Theirs has been a cold war in the 18 months since, the pair’s would-be rematch falling apart at every turn.
From that impasse sprung a new beginning, Anthony Joshua the division’s ‘pretender’ turned ‘contender’ turned ‘man who would be king’.
Last year’s win over IBF belt-holder Charles Martin saw Joshua first wear that crown, yet tonight marks his true coronation.
After all, only by repeating the trick of his countryman can Joshua justly lay claim to Fury’s vacated throne.
The form guide suggests any lingering question marks surrounding that candidacy will be replaced by exclamation points tonight, the Londoner an unbackable favourite in front of his hometown crowd.
As with many of his predecessors, though, Klitschko isn’t swearing by the sportsbook.
“Many people think I’m crazy, 41-years-old and fighting a guy much younger, so strong, and scary, a monster who knocks everybody out.

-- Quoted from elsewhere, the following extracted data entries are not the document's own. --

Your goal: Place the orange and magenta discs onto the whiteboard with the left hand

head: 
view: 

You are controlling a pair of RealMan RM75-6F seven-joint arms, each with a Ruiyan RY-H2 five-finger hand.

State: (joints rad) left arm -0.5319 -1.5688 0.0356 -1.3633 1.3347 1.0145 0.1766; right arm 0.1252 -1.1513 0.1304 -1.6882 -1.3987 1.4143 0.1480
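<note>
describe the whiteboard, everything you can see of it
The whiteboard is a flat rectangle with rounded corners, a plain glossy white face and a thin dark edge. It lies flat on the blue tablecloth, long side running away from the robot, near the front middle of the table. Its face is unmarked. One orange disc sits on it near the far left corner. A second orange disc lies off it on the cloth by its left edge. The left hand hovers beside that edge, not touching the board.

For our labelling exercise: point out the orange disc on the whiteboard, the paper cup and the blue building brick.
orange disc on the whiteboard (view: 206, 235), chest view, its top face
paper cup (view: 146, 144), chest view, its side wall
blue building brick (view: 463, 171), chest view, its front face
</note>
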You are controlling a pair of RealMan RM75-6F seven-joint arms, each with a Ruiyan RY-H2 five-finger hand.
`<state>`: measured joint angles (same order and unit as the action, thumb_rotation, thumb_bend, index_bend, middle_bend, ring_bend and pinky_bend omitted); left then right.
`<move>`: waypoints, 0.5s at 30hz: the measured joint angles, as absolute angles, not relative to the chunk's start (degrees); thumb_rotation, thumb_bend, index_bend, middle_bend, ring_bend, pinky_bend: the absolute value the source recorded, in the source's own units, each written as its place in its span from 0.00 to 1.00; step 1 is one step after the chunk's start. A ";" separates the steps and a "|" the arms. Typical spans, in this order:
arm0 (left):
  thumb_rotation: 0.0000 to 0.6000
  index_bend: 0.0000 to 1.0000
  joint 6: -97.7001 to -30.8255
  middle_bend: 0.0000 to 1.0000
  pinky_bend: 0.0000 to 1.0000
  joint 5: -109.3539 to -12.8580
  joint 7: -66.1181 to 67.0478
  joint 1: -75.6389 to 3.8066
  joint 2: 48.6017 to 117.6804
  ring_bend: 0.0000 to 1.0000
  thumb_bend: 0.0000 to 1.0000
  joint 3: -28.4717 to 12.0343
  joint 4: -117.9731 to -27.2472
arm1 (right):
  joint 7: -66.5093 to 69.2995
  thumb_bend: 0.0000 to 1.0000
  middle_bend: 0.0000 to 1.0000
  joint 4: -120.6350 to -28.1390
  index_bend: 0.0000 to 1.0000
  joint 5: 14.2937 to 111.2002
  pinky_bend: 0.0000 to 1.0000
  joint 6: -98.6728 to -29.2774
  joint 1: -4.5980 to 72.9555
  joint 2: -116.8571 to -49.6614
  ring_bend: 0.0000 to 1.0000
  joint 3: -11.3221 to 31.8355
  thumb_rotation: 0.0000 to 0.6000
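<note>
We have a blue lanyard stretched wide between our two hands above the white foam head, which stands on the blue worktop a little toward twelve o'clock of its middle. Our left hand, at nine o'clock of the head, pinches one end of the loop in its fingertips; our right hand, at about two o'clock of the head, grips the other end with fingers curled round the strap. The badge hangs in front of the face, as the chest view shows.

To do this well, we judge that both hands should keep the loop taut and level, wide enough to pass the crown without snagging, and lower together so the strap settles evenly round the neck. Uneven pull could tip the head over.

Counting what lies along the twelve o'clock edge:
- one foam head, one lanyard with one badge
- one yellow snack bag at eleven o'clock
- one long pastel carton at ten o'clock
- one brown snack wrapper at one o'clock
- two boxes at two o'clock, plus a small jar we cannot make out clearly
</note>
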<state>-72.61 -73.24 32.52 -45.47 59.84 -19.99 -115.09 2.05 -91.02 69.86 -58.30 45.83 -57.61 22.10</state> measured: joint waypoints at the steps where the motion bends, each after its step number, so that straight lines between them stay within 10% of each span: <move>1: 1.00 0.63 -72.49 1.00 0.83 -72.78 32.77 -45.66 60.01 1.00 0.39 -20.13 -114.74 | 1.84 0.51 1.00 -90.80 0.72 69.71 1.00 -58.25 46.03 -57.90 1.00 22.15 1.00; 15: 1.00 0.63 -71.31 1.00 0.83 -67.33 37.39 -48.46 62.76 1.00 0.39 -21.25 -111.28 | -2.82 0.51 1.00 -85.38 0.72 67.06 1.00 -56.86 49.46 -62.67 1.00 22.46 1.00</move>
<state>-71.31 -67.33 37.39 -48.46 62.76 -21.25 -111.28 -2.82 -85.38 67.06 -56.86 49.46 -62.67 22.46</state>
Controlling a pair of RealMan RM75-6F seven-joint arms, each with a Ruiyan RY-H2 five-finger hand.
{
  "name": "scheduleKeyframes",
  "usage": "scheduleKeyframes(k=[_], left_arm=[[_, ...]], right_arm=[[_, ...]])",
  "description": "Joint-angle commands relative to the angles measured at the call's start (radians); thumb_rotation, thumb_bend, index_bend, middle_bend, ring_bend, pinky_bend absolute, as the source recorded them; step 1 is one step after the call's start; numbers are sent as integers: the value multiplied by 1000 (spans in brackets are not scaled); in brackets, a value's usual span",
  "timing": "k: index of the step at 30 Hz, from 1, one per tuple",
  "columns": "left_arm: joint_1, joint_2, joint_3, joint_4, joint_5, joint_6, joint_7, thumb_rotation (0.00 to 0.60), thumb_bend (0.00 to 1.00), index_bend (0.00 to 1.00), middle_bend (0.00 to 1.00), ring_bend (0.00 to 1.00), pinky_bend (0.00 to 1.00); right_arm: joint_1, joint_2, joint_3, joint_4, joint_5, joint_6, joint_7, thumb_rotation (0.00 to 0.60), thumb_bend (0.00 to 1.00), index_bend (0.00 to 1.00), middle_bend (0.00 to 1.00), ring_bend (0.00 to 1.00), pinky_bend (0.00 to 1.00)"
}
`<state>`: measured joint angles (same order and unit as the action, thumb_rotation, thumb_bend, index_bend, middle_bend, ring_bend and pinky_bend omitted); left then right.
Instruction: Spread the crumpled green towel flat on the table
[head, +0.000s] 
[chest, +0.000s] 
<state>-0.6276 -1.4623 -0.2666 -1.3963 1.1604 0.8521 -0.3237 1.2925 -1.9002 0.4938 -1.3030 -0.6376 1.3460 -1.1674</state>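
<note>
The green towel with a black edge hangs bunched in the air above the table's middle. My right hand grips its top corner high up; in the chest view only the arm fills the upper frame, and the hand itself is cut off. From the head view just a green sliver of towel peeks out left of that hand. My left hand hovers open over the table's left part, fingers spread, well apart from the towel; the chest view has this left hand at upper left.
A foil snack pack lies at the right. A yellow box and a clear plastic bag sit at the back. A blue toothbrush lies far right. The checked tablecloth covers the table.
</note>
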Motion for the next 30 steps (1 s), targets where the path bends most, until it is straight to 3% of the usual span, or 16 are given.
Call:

“But I’m showing my face to the challenge. I’m determined. I want to leave the ring as the champion once more. That’s my obsession. I’m obsessed.”
Whether the master can once more trump the apprentice remains to be seen.
Indeed, for every Foreman-Ali miracle stands an Ali-Holmes massacre, for every Moorer-Foreman marvel a Louis-Marciano mismatch.
The ‘crossroads fight’ is a tale as old as time, after all. Tonight is the latest chapter.